On ne voit donc guère que l’étourderie et la légèreté pour expliquer un tel égarement journalistique. Mais ce qui se tolère dans le feu de l’action -- voir Arlette Chabot sur France 2 qui, l’autre soir, commentait en direct l’investiture de l’intéressée et appelait cette dernière par son prénom, avant de s’en excuser -- s'explique moins dans le cas de médias papier ayant tout le temps de réfléchir et de peaufiner avant de boucler.
Si ce phénomène continue, les journalistes n’auront bientôt plus guère que deux solutions.
Soit appeler tous les candidats aux présidentielles par leur prénom. «Jean-Marie à la recherche de ses 500 signatures» en couverture de «L’Express», «Jacques se tâte pour 2007» en ouverture du 20 Heures de France 2, «Nicolas karshérise la racaille» en Une du «Monde»: cela ferait sérieux.
Soit à nouveau, mais cette fois à raison, supporter les couplets dénonçant la consanguinité de la classe politico-médiatique, la connivence complaisante et malsaine existant parfois entre politiques et journalistes.
B.DL.
11:10 Publié dans Dans la rue | Lien permanent | Commentaires (2) | Envoyer cette note | Tags : Journalisme, Médias, Elections présidentielles, Royal




Commentaires
Je me faisais exactement la même réflexion depuis quelques jours... Sans donner dans le féminisme obtus, il me semble clair que l'emploi du seul prénom est réservé aux femmes et n'est donc pas dénué d'une certaine condescendance sexiste. Ceci étant, il ne s'adresse pas à toutes les femmes: pour Michèle Alliot-Marie, on va plutôt dire MAM, ce qui s'apparente au Ségo qu'on entend aussi depuis un certain temps, sauf qu'il s'agit d'un diminutif du nom entier et pas du seul prénom. Alors, la question se pose: est-ce parce que Ségolène Royal apparaît moins "masculine", moins "rigide" que MAM (pour faire court) qu'on lui applique le même traitement qu'aux stars de cinéma féminines? Ou est-ce parce qu'on n'ose pas appeler une femme par son seul patronyme, comme on le fait d'un homme: Sarkozy, Chirac ou... Depardieu?

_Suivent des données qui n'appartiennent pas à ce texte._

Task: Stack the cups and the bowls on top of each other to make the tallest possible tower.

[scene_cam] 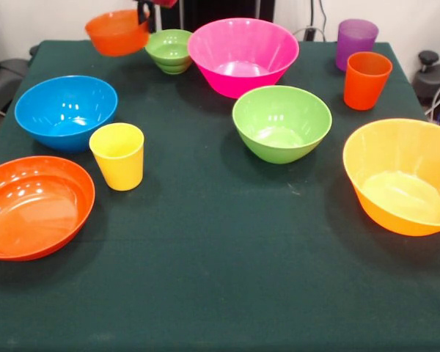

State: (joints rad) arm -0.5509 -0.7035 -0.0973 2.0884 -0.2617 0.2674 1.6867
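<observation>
While a small orange bowl (117, 32) is held tilted above the desk's (220, 279) far corner, the jaws (144, 15) clamped on its rim, no tower has yet been built. Nothing is seen stacked: the ribbed green bowl (169, 50), pink bowl (243, 56), blue bowl (66, 111), medium green bowl (281, 122), yellow-orange bowl (400, 175), shallow orange bowl (35, 206) and three cups, yellow (118, 155), orange (367, 79) and purple (356, 42), are set apart singly.

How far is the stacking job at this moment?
Done: nothing is stacked; the blue bowl, pink bowl, medium green bowl and yellow cup all stand apart. In hand: the gripper holds the small red-orange bowl tilted above the table. Left: the whole tower.
</observation>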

Écrit par : Catherine | 24.11.2006
La preuve en est que l'affection des journalistes pour un candidat est éphémère. Pendant des mois ils ont encensés Nicolas Sarkosy. Aujourd'hui c'est Ségoléne Royal est demain ce sera peut-être François Bayrou. Les français en général n'aime pas trop prononcer le mot "royal" qui a une connotation péjorative avec la République Française. Ceci explique peut-être cela. Il est vrai aussi, qu'on a plus envie de faire ami-ami avec cette personne qu'avec son rival de droite. Il est assez fréquent, pour les journalistes, d'appeler les femmes par leur prénom plutôt que les hommes. Un petit relent de macho qui sait.